虫歯予防には、食生活の見直しも欠かせません。糖分の多い間食を控えたり、時間を決めたりするなど、糖分の摂取を意識しましょう。
唾液にはお口の中をきれいにする働きがあります。食事の際によく噛むなど、唾液の分泌を促す工夫も大切です。
【プロケア編】歯科医院で受ける専門的な予防
セルフケアだけでは防ぎきれない虫歯リスクには、歯科医院でのプロケアが有効です。
普段の歯磨きでは落としきれない歯垢や歯石を専用の機器で除去する「スケーリング」や、虫歯予防に効果的な高濃度フッ素塗布、お子さんの奥歯の溝を埋めるシーラント処置(※)で虫歯になりにくい強い歯を作ります。(※シーラント:虫歯になりやすい奥歯の溝を、あらかじめ歯科用プラスチックで埋める処置)

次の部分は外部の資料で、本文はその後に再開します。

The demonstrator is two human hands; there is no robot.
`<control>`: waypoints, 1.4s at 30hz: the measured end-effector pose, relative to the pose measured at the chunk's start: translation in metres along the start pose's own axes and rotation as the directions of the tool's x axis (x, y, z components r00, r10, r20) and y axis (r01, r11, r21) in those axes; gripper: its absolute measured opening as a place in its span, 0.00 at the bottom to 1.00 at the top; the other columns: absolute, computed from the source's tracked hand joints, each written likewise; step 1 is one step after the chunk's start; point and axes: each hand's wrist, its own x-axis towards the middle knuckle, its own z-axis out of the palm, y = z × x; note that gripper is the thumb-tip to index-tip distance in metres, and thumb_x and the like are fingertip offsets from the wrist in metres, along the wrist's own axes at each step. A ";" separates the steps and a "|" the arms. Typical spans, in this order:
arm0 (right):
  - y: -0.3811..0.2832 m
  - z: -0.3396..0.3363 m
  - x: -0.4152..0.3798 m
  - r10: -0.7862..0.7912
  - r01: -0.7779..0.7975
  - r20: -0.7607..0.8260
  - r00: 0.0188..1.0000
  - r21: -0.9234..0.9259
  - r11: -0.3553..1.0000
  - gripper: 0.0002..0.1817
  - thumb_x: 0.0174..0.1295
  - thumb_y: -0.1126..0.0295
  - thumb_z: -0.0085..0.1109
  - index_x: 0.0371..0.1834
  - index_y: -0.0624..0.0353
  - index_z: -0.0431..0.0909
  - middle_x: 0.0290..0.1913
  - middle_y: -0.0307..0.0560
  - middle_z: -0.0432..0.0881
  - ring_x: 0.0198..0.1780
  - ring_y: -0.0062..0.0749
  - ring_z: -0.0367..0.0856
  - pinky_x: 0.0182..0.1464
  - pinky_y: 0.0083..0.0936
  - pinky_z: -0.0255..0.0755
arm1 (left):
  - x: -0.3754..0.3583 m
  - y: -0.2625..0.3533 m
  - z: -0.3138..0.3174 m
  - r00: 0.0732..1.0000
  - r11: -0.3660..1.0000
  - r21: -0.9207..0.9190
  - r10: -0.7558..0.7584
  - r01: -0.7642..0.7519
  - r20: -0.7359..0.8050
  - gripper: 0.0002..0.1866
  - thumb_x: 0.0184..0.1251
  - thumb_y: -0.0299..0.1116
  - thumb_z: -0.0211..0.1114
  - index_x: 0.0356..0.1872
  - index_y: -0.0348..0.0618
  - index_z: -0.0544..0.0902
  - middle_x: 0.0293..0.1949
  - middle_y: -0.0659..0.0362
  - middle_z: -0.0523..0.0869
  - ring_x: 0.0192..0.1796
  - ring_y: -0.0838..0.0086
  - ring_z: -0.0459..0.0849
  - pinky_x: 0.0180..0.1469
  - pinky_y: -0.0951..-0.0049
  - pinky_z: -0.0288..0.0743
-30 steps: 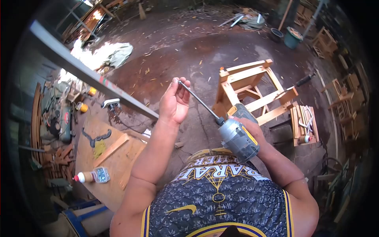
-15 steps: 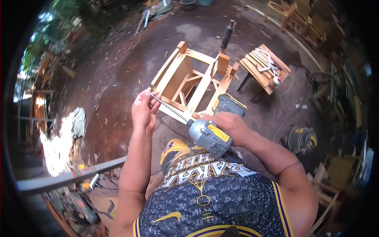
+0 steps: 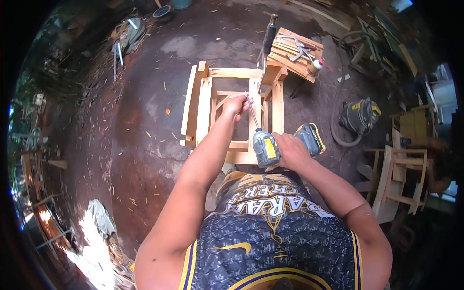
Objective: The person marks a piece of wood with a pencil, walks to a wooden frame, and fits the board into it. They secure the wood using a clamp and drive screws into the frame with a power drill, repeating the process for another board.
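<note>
My right hand (image 3: 292, 151) is wrapped around the handle of a cordless impact driver (image 3: 267, 149), with its battery (image 3: 310, 138) out to the right. A long driver bit (image 3: 254, 117) points forward from its chuck. My left hand (image 3: 237, 105) has its fingers closed around the far end of that bit. Whether a screw sits at the tip is hidden by the fingers. Below both hands is a wooden furniture frame (image 3: 232, 73) of pale rails and posts. A bar clamp (image 3: 268, 41) with a dark handle stands up from its far right part.
Beyond the frame, a small table bears wood strips (image 3: 286, 50), a white-handled clamp (image 3: 298, 47) and a glue bottle (image 3: 315, 66). A shop vacuum (image 3: 360, 116) with a hose stands at right. Chair-like wooden parts (image 3: 406, 174) are at the right edge. A grey cloth (image 3: 100, 217) lies lower left.
My left hand has moved right and forward over the frame, still at the bit's end. The driver has turned so the bit points more forward. The head view has shifted and rotated.
</note>
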 end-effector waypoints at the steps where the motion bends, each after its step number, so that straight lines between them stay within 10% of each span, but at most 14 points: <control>1: -0.004 0.008 0.003 0.044 -0.044 0.031 0.999 -0.016 0.999 0.34 0.46 0.72 0.68 0.60 0.60 0.67 0.41 0.53 0.78 0.46 0.49 0.79 0.49 0.41 0.74 | 0.011 -0.005 -0.001 0.998 0.996 0.086 -0.033 0.028 0.055 0.09 0.75 0.30 0.55 0.42 0.33 0.79 0.32 0.55 0.86 0.28 0.80 0.84 0.23 0.89 0.78; 11: -0.001 0.050 0.032 0.225 -0.224 0.004 0.974 -0.072 0.972 0.28 0.54 0.73 0.59 0.61 0.62 0.68 0.42 0.54 0.78 0.46 0.46 0.79 0.49 0.40 0.74 | 0.069 -0.023 0.007 0.996 0.846 0.527 0.038 -0.077 0.085 0.07 0.69 0.30 0.62 0.33 0.38 0.82 0.24 0.61 0.83 0.20 0.78 0.78 0.25 0.77 0.76; 21: 0.015 0.060 0.048 0.247 -0.251 -0.048 0.968 -0.111 0.962 0.22 0.59 0.75 0.50 0.59 0.63 0.70 0.40 0.54 0.78 0.45 0.46 0.79 0.48 0.39 0.73 | 0.082 -0.014 0.019 0.894 0.396 0.848 0.410 -0.353 0.181 0.08 0.59 0.35 0.67 0.27 0.41 0.88 0.21 0.58 0.87 0.23 0.74 0.85 0.33 0.71 0.79; 30: 0.012 0.069 0.060 0.280 -0.295 -0.110 0.954 -0.149 0.944 0.22 0.60 0.73 0.51 0.60 0.61 0.70 0.38 0.51 0.76 0.43 0.44 0.78 0.47 0.39 0.73 | 0.093 -0.010 0.014 0.943 0.562 0.764 0.274 -0.318 0.190 0.10 0.60 0.36 0.67 0.30 0.38 0.87 0.23 0.56 0.87 0.26 0.72 0.86 0.32 0.71 0.79; 33: 0.013 0.070 0.061 0.285 -0.299 -0.097 0.954 -0.207 0.931 0.21 0.60 0.72 0.51 0.59 0.63 0.71 0.38 0.48 0.77 0.43 0.39 0.79 0.48 0.35 0.72 | 0.102 -0.011 0.011 0.981 0.792 0.592 0.193 -0.148 -0.012 0.18 0.67 0.42 0.65 0.45 0.35 0.83 0.36 0.54 0.89 0.33 0.75 0.87 0.33 0.75 0.79; 36: 0.015 0.073 0.060 0.280 -0.295 -0.095 0.955 -0.247 0.923 0.21 0.60 0.71 0.51 0.58 0.62 0.71 0.38 0.48 0.77 0.43 0.38 0.79 0.49 0.34 0.72 | 0.109 -0.010 0.017 0.980 0.998 -0.011 -0.052 0.055 0.190 0.18 0.74 0.43 0.59 0.51 0.36 0.75 0.41 0.54 0.85 0.38 0.71 0.86 0.40 0.72 0.80; 42: 0.023 0.077 0.062 0.278 -0.286 -0.070 0.958 -0.264 0.921 0.15 0.60 0.70 0.51 0.51 0.60 0.73 0.38 0.46 0.77 0.44 0.36 0.78 0.50 0.32 0.71 | 0.123 -0.020 0.030 1.000 0.987 0.162 -0.015 0.011 0.019 0.14 0.73 0.37 0.59 0.40 0.32 0.80 0.36 0.52 0.86 0.36 0.67 0.86 0.39 0.68 0.81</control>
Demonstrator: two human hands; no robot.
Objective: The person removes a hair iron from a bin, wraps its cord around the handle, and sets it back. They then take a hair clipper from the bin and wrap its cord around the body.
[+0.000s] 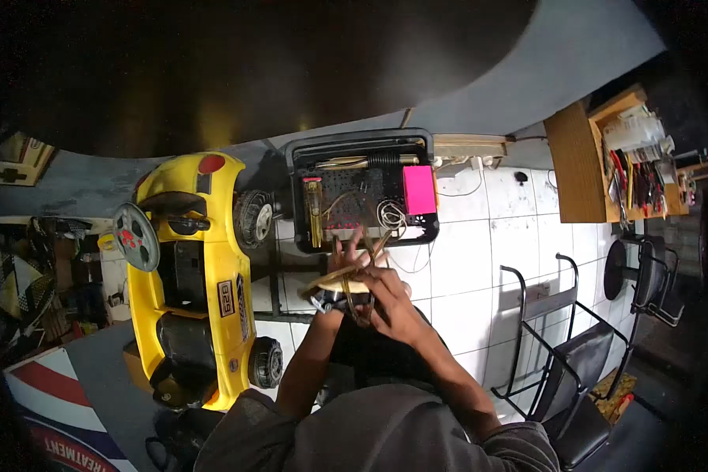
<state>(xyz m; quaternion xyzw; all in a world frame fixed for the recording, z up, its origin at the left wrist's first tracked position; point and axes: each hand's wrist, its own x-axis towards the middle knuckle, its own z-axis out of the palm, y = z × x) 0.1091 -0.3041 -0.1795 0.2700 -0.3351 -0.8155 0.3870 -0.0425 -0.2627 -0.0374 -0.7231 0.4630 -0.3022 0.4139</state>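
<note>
white floor tiles (460, 271) are lying bright below; from where i am standing, the person's grey shirt (370, 433) is taking up the nearest ground; just ahead of it two hands are meeting at one tan-and-dark bundle (346, 287) in front of the body; the right hand (393, 303) is closing its fingers on brownish strands at the bundle's side; the left hand (353, 257) is sitting behind it, mostly covered, fingertips showing past the top; whether it is clamping or only propping, i cannot tell; the bundle is looking light to me, its strands probably thin and bendy, so hard pulling on one loop would be risking a kink; its glossy lower patch is seeming slippery, and the tan band is offering the surer hold; just beyond the fingers a black crate (358, 143) is holding a pink box (419, 191), a coil of white cable (391, 216) and an amber-coloured tool (315, 208); to the left a yellow toy car (222, 259) is standing beside the crate; to the right a black chair (570, 370) is standing well apart; farther off, a wooden cabinet (570, 165) is showing crowded small items, too blurred for naming.
</note>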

また、歯科医院によっては唾液検査などでお口の状態や虫歯リスクを評価してくれるところもあります。プロケアは3ヶ月~半年に一度、継続して受診すると効果的に虫歯を予防できるでしょう。
まとめ
虫歯は、C0からC4まで段階的に進行し、放置すると強い痛みが出たり、最終的には歯を失う原因にもなりかねません。特に、奥歯の溝や歯と歯の間、歯ぐきの境目などは汚れが溜まりやすく、注意が必要です。
しかし、毎日のセルフケアを見直し、定期的に歯科医院でプロケアを受けることで、虫歯のリスクを大幅に減らすことができます。大切な歯を守るために今日からできることからはじめて健康なお口を維持していきましょう。